Historically, it’s in this final stretch that efforts to reform marijuana laws go off the rails. It’s one thing to convince voters outside a supermarket to sign a marijuana-legalization petition—quite another to get them to the ballot box on Election Day. Even if they do turn out, there’s no guarantee they’ll vote in favor of the initiative following this summer’s anticipated barrage of anti-marijuana propaganda from law enforcement groups like the California Narcotics Officers Association, church outfits and conservative politicians. To help keep momentum on his side, Lee has reached big-time for a powerful tool: the Internet.

“We have over 75,000 friends on Facebook now, and about 50,000 have signed up on our website,” Lee says in a phone interview. “Those people are getting regular updates about the initiative, and we can use those lists for fundraising.”

The importance of that latter part—fundraising—can’t be overstated. Lee may have earmarked $2 million of his own cash to help finance the drive, but that’s a mere fraction of what it’ll take just to make it to November. By comparison, supporters of the anti-gay marriage initiative Proposition 8 spent $35.8 million on the effort, while opponents shelled out $37.6 million, according to campaign finance records. To keep the money tap flowing, Lee turned to a company with a record of fundraising success that speaks for itself—Blue State Digital, otherwise known as the same outfit that in 2008 raised Internet donations for then-presidential candidate Barack Obama.

“It’s going well,” Lee says. “We raised $42,000 the week of 4/20 alone, and hope to keep on going.”

Lee and his troops—including six paid campaign staffers and hundreds of volunteers—have also deployed an Information Age weapon aimed at keeping the pro-legalization masses engaged: online video conferencing. In May, he held the first of a planned series of “Skype Conferences”—this one with more than 100 activists gathered at the THCF Medical Clinic in Riverside. Using Skype communication software, Lee and an associate were able to broadcast live from Oaksterdam’s Oakland headquarters to the Riverside gathering to make their pitch and directly answer questions. Other conferences soon followed, including Q&As with Internet users from all over the world.

Lee’s efforts, both on- and offline, have already begun to pay off big dividends, including recent endorsements by the United Food and Commercial Workers Local No. 5 and—a first for a pro-marijuana legalization ballot initiative—the California chapter of the NAACP. The endorsements mean the legalization push will receive material support from thousands of union and NAACP volunteers.

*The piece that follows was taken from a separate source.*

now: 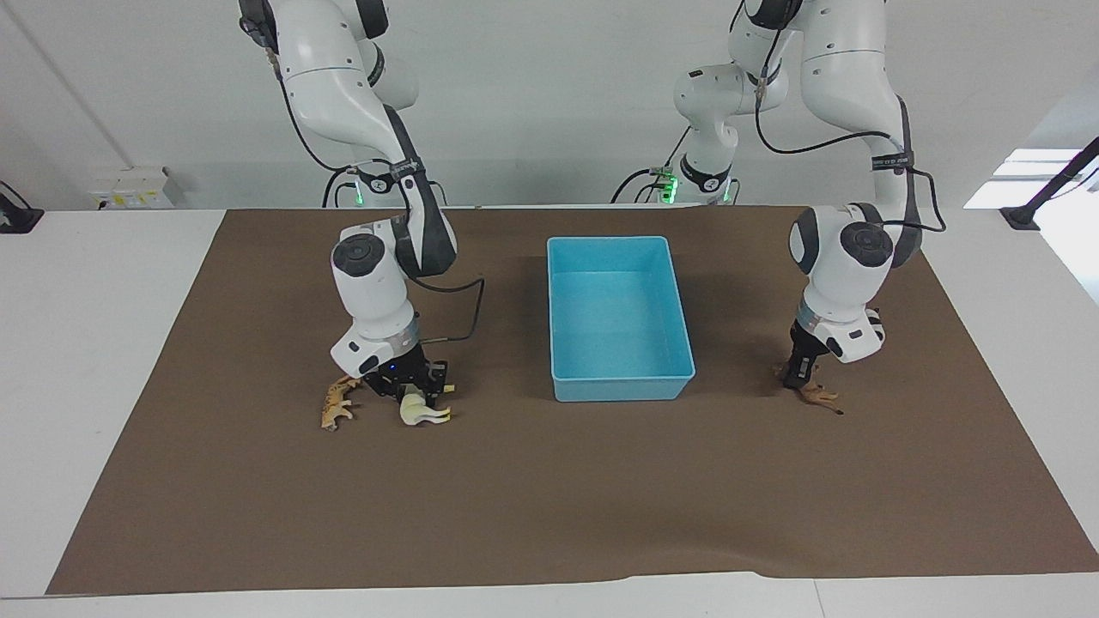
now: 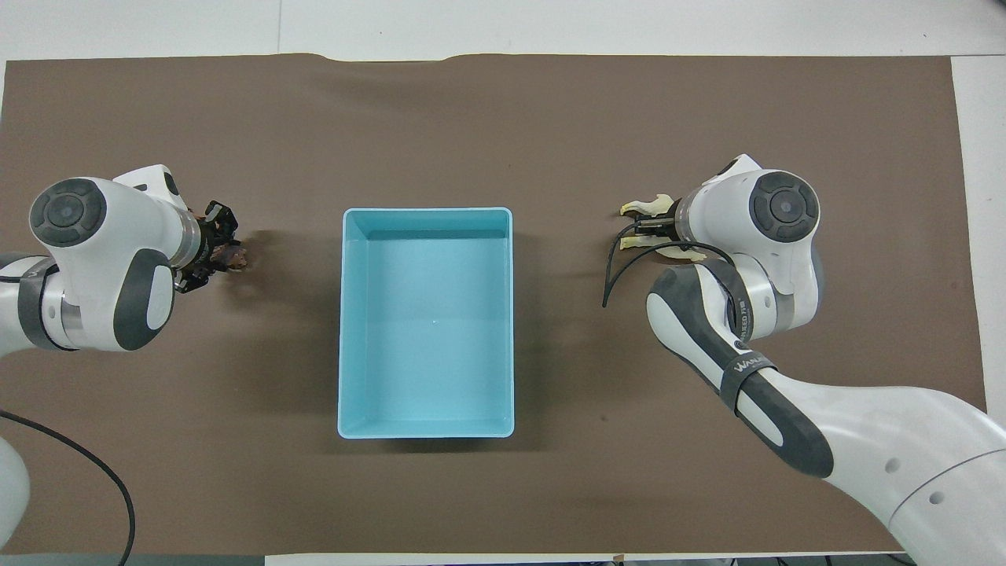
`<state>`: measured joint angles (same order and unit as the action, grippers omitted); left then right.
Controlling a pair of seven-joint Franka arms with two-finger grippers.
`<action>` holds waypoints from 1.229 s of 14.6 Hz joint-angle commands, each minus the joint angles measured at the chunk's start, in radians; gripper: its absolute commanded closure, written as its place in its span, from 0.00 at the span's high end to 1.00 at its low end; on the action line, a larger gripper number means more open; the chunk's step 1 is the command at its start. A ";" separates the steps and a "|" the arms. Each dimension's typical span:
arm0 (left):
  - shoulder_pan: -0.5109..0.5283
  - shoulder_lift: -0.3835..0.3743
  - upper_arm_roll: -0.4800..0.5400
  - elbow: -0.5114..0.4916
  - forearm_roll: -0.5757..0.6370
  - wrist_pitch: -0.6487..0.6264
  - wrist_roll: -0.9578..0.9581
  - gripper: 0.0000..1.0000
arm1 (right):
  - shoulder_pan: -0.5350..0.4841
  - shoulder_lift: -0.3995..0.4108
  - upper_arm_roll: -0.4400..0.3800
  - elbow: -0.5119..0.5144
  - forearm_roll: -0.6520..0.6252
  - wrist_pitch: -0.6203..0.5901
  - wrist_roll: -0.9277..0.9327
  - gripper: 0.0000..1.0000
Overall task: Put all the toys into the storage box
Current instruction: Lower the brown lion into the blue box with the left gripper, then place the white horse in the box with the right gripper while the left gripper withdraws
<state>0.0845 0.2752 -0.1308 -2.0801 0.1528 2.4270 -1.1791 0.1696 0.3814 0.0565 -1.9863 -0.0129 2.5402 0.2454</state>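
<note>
Facing view: left gripper (image 1: 804, 382) down on the mat (image 1: 549, 481), jaws clamped on the brown lion (image 1: 817, 395). Right gripper (image 1: 412, 393) closed around the cream-white horse (image 1: 422, 412). Storage box (image 1: 620, 388) sits between both grippers.

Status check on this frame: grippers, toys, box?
Left gripper shut on brown lion. Right gripper closed around cream horse; spotted cat beside it. Blue storage box empty, path clear.
</note>
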 commanded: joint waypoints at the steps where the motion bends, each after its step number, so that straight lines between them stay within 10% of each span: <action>1: -0.008 -0.007 0.000 0.043 0.017 -0.023 -0.016 0.00 | 0.007 -0.015 0.000 0.073 -0.036 -0.146 -0.017 0.00; 5: -0.089 -0.030 -0.064 0.331 -0.102 -0.412 -0.020 0.00 | 0.002 -0.024 0.002 0.194 -0.062 -0.293 -0.011 0.00; 10: -0.323 -0.157 -0.116 0.257 -0.157 -0.537 -0.085 0.00 | -0.025 -0.055 -0.001 0.414 -0.055 -0.552 -0.018 0.00; 11: -0.362 -0.184 -0.113 0.206 -0.157 -0.502 -0.092 0.22 | -0.021 -0.055 -0.001 0.417 -0.052 -0.558 -0.018 0.00; 12: -0.382 -0.206 -0.112 0.151 -0.157 -0.462 -0.093 0.90 | -0.019 -0.055 -0.001 0.419 -0.050 -0.560 -0.015 0.00; 18: -0.211 -0.269 -0.101 0.126 -0.156 -0.513 0.262 1.00 | -0.012 -0.055 0.000 0.431 -0.045 -0.564 -0.009 0.00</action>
<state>-0.2370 0.0623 -0.2362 -1.9074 0.0134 1.9313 -1.1489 0.1549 0.3207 0.0517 -1.5817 -0.0642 1.9904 0.2449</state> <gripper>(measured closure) 0.000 0.590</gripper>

“Historically, the NAACP has been opposed to any initiative that’s drug-related,” Lee says. “But when the president of the California chapter, Alice Huffman, visited our campaign headquarters, it was the opposite of us pushing for an endorsement—she came and we couldn’t shut her up. She said she had an epiphany that thousands of African-American men were being incarcerated for marijuana use in wildly disproportionate numbers compared to non-African Americans, and that she told her organization, ‘You’re not going to like this, but I’m for legalization.’ This is potentially really big for us.”